(John Reed’s article from the FINANCIAL TIMES on 17 March 2021.)
A Chinese factory burning in Rangoon. |
The CDM movement has won mass support from tens of
thousands of government and private sector employees opposed to General Min
Aung Hlaing’s coup on February 1, in which he ousted Aung San Suu Kyi’s
National League for Democracy. Railway workers, bank employees, medical workers
and civil servants have joined a general strike, disrupting transport,
logistics, banking, commerce and Myanmar’s Covid-19 vaccination drive.

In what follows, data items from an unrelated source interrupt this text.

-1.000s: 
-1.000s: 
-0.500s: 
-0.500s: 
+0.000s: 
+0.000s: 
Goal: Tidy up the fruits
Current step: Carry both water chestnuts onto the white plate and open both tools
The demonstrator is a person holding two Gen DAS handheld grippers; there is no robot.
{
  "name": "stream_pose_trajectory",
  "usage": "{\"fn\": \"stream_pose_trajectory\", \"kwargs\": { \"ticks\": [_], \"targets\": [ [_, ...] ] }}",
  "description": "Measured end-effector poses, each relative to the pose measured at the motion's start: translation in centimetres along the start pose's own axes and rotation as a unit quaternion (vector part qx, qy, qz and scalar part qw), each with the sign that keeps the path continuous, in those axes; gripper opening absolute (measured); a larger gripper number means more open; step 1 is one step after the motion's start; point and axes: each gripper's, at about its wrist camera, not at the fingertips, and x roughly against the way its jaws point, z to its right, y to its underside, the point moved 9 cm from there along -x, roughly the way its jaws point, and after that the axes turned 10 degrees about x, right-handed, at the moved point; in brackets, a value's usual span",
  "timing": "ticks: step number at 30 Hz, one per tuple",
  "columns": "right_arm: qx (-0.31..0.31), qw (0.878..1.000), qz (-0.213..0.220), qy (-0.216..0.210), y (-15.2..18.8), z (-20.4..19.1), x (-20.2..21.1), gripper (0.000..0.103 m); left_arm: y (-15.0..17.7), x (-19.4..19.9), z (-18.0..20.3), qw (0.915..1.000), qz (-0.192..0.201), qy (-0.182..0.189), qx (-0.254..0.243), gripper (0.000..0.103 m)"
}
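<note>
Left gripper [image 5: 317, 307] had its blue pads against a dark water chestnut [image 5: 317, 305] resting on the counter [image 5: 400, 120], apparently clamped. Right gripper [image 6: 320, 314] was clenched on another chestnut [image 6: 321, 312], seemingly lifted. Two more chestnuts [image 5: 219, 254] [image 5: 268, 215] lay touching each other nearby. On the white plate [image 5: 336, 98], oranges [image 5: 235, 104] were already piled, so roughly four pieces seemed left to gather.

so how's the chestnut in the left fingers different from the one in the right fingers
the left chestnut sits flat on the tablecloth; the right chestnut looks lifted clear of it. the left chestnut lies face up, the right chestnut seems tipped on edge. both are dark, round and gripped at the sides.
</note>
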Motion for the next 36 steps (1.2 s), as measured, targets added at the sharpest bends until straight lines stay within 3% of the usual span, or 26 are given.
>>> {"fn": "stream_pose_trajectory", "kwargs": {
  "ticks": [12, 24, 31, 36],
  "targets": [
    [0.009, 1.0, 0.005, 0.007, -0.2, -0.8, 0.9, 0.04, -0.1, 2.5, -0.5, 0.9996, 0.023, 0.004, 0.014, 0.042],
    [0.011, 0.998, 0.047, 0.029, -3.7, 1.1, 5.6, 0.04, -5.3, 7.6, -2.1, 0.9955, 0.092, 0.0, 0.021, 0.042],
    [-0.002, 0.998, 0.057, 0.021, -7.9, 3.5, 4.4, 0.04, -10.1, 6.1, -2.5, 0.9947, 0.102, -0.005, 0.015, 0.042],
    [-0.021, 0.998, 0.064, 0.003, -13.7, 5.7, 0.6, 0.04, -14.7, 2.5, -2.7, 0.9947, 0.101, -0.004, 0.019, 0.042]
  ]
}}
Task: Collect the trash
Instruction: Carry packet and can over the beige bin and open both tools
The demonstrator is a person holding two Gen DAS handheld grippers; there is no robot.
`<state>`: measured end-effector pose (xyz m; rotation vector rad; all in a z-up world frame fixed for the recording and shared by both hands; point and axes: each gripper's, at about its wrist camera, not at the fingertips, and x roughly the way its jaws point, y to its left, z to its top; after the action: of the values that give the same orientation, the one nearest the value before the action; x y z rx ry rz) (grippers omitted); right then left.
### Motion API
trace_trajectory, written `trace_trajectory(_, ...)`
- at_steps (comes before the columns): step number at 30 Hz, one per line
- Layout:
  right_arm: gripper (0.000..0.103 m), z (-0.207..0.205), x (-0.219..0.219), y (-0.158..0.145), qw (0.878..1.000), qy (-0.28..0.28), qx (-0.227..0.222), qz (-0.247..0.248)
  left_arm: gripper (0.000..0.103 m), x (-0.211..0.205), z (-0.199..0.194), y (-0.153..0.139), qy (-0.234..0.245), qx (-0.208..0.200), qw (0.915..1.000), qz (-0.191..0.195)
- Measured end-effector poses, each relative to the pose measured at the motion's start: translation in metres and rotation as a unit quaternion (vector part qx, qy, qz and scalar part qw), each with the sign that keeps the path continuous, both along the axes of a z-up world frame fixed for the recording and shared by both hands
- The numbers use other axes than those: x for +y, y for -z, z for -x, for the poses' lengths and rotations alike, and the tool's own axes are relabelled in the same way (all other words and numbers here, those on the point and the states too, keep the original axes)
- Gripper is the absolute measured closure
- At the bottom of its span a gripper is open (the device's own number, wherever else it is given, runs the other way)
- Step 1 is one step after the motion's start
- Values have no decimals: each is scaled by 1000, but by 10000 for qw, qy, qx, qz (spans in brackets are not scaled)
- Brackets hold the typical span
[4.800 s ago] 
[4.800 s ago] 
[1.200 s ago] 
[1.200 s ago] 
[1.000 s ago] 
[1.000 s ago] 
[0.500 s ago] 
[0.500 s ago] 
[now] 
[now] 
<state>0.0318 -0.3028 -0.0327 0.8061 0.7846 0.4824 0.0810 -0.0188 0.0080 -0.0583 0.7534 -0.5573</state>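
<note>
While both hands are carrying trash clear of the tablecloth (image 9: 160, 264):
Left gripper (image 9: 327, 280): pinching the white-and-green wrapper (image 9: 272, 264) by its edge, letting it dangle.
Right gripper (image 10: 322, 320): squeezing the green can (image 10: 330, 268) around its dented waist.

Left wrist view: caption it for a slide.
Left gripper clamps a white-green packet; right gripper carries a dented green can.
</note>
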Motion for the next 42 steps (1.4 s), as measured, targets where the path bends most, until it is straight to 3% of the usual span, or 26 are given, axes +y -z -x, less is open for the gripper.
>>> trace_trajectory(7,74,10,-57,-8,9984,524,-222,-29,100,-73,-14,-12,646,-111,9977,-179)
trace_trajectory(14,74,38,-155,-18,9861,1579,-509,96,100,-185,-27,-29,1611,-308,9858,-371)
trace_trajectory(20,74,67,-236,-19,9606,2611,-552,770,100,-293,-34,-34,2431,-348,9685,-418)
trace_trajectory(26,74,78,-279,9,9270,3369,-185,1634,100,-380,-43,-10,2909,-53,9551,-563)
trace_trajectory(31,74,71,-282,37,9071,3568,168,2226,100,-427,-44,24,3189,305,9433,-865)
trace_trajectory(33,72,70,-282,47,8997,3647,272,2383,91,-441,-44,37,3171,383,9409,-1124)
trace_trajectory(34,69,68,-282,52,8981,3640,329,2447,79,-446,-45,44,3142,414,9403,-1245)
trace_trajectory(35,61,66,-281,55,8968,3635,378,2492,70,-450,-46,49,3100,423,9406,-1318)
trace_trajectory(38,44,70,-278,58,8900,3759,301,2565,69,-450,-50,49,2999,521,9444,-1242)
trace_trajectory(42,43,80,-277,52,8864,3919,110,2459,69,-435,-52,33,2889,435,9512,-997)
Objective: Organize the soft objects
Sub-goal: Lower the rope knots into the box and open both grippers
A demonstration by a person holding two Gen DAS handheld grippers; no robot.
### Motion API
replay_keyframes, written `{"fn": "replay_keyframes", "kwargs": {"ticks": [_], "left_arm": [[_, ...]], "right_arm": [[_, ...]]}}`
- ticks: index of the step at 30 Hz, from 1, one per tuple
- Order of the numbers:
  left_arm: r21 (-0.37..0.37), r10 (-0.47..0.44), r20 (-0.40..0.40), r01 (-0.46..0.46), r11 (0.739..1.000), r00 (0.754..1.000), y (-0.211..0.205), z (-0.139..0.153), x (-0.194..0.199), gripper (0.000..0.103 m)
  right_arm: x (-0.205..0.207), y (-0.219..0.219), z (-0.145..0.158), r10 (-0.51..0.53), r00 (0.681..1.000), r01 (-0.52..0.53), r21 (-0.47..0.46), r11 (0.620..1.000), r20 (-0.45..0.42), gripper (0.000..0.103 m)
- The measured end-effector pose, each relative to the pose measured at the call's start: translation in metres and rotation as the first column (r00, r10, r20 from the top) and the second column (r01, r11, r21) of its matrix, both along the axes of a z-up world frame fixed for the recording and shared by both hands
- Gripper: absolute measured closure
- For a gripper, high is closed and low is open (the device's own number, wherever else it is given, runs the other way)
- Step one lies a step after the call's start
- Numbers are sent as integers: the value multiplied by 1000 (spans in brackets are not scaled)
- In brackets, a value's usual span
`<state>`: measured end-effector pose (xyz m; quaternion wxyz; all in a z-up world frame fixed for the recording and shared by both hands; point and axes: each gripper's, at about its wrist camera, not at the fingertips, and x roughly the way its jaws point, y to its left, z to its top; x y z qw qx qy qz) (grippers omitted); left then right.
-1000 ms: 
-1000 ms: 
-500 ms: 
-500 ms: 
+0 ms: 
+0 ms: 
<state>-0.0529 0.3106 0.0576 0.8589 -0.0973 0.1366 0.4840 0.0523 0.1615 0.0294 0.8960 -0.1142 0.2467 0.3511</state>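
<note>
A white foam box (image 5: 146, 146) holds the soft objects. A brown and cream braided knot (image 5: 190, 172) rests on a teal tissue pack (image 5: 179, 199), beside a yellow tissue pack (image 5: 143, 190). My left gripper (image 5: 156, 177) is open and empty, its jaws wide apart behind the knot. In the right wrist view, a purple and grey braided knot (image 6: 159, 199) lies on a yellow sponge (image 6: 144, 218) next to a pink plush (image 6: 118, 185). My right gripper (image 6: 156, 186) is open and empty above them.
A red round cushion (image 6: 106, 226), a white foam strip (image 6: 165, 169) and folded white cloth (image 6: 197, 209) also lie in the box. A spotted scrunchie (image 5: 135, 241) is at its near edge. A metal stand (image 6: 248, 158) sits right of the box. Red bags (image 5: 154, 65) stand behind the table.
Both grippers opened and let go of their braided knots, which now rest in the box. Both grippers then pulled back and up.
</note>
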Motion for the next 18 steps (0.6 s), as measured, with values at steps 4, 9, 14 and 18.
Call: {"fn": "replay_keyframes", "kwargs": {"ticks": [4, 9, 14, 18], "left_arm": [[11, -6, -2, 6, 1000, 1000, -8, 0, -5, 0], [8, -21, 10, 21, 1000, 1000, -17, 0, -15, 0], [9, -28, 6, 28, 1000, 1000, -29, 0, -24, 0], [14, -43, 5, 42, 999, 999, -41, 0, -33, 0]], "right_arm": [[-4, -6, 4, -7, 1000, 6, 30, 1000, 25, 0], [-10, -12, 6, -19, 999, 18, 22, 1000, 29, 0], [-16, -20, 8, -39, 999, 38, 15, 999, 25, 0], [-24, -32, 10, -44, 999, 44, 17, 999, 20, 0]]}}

However, the growing chaos has alarmed businesspeople, most of whom support their employees’ right to protest. Privately, though, they warned that the turmoil threatened to wipe out a decade of economic gains. “The CDM is succeeding in bringing things to a halt,” one chief executive told the Financial Times. “I guess that is its purpose, but it is a bit of a dangerous game.”
The supply chain
in garments, a sector that employs 500,000 people, mostly women, is breaking
down as foreign companies suspend orders. Goods are piling up at ports because
there are not enough customs agents to clear them.
Most banks have
been closed since the coup, disrupting businesses’ payrolls and international
invoicing and prompting consumers to hoard cash. Farmers are struggling to get
their crops to market at the same time that prices for seed and fertiliser are
rising.
The UN World
Food Programme warned this week that higher prices for food and other
essentials increased the risk that poor families, who were already in trouble
because of the pandemic, would go hungry.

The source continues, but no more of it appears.